Morphometric analysis

We measured the SMIL thickness above the abdominal muscle in cross-sections of the abdominal wall (Fig. 2F). The thickness was measured at 10 points in each of the five randomly chosen non-contiguous and non-overlapping areas (low magnification, ×10 objective) in Azan-stained sections by a standard method.14 To evaluate the degrees of inflammation and stromal cell proliferation in the regenerative tissue, the numbers of CD45-positive, F4/80-positive, and PCNA-positive cells were measured in five randomly chosen non-contiguous and non-overlapping areas at hot spots (high magnification, ×40 objective) in the stained sections.

Western blotting

For western blotting analysis, peritoneum samples were collected after 7 and 35 days of treatment.
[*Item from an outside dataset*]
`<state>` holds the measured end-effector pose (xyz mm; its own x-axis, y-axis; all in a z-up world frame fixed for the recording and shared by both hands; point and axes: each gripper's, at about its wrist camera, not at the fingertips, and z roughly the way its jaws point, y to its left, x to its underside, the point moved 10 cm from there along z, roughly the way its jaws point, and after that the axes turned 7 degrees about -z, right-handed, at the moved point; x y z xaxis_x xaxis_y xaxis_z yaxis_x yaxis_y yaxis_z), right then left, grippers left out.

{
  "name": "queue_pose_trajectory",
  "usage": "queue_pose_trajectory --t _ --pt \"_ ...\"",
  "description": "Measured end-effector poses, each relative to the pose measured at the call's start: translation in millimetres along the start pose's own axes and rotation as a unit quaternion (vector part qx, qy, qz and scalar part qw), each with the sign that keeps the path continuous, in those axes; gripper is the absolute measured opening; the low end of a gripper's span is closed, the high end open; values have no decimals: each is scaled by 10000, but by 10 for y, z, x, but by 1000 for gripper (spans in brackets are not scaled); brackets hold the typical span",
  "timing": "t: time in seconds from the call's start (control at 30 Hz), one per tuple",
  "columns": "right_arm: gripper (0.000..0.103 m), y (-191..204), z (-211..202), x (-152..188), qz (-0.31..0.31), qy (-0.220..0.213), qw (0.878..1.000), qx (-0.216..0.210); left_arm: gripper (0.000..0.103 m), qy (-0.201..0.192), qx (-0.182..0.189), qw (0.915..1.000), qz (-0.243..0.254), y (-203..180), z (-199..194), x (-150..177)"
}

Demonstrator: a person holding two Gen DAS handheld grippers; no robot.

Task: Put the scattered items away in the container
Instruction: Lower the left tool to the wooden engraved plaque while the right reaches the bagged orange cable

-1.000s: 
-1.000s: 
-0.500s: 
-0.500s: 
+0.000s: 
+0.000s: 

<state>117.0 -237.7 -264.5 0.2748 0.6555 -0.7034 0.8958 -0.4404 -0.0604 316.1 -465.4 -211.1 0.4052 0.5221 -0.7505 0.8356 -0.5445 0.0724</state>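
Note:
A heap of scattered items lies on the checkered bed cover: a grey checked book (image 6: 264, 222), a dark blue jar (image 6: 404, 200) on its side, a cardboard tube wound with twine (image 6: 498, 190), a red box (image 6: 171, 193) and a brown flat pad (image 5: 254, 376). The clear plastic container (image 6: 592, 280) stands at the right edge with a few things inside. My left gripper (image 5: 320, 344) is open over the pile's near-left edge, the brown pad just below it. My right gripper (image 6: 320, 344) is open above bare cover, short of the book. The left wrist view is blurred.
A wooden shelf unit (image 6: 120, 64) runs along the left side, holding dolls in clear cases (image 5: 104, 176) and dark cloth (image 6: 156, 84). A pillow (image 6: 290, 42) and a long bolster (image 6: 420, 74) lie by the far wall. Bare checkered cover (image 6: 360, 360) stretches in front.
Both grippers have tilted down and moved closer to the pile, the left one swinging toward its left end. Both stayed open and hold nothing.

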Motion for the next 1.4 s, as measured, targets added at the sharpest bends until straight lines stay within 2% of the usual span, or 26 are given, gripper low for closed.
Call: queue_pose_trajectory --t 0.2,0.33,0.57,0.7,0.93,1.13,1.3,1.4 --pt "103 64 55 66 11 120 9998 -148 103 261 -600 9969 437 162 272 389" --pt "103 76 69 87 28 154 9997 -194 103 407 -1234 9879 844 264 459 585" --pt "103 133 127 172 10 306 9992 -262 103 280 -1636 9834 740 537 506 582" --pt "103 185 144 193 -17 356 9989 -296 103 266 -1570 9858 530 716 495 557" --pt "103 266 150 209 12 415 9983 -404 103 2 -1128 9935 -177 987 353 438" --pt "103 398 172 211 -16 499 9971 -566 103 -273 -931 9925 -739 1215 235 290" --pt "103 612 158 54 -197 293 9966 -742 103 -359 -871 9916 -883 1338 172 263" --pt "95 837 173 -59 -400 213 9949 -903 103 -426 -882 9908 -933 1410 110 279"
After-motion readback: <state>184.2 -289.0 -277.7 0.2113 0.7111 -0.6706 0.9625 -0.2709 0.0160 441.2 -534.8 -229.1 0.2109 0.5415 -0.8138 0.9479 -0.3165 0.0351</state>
The harvested tissues were placed in Laemmli buffer, fractionated by 10% SDS-PAGE, transferred to PVDF membranes, and incubated with anti-transforming growth factor (TGF)-β (Cell Signaling Technology, Danvers, MA, USA), anti-CTGF (Proteintech), and anti-REG3G (Abcam) primary antibodies. The bound antibodies on the membranes were visualized using WesternBreeze reagents (Invitrogen, Carlsbad, CA, USA). The densities of the bands were determined using a FUSION system (Vilber-Lourmat, Eberhardzell, Germany) and analyzed with the Image J software.21 The results were presented as ratios relative to the control values.

Statistical analysis

Data obtained from 3–5 independent experiments were analyzed by Tukey's test or Wilcoxon's test depending on the results for the equality of variance. Values are presented as mean ± SD. Values of p < 0.05 were considered to indicate statistically significant differences. Mean values of replicates in the experiments were used to determine statistical significance. All statistical analyses were performed using JMP 13 for Windows (SAS, Cary, NC, USA).

Results and discussion

CXT prevents peritoneal fibrosis in mice with CG-induced peritonitis

Peritoneal fibrosis was induced in mice by the intraperitoneal injection of 0.1% CG in 15% ethanol dissolved in saline every other day.19,20 In the Gel1 group, 1.2 ml of atelocollagen gel was infused into the peritoneal cavity on the day before CG injection. The CXT1 group was inserted with the CXT made from 1.2 ml of atelocollagen on the day before CG injection. The inserted CXT was converted into a CVT, a rehydrated form of CXT, by the interstitial fluid in the peritoneal cavity within a short period of time. The CG group underwent puncture of the peritoneal wall and treatment with a collagen device on the day before CG injection. The Sham group was treated with one abdominal puncture on the day before CG injection in another group. Fig. 2C shows a brief description of the CXT preparation and experimental procedures.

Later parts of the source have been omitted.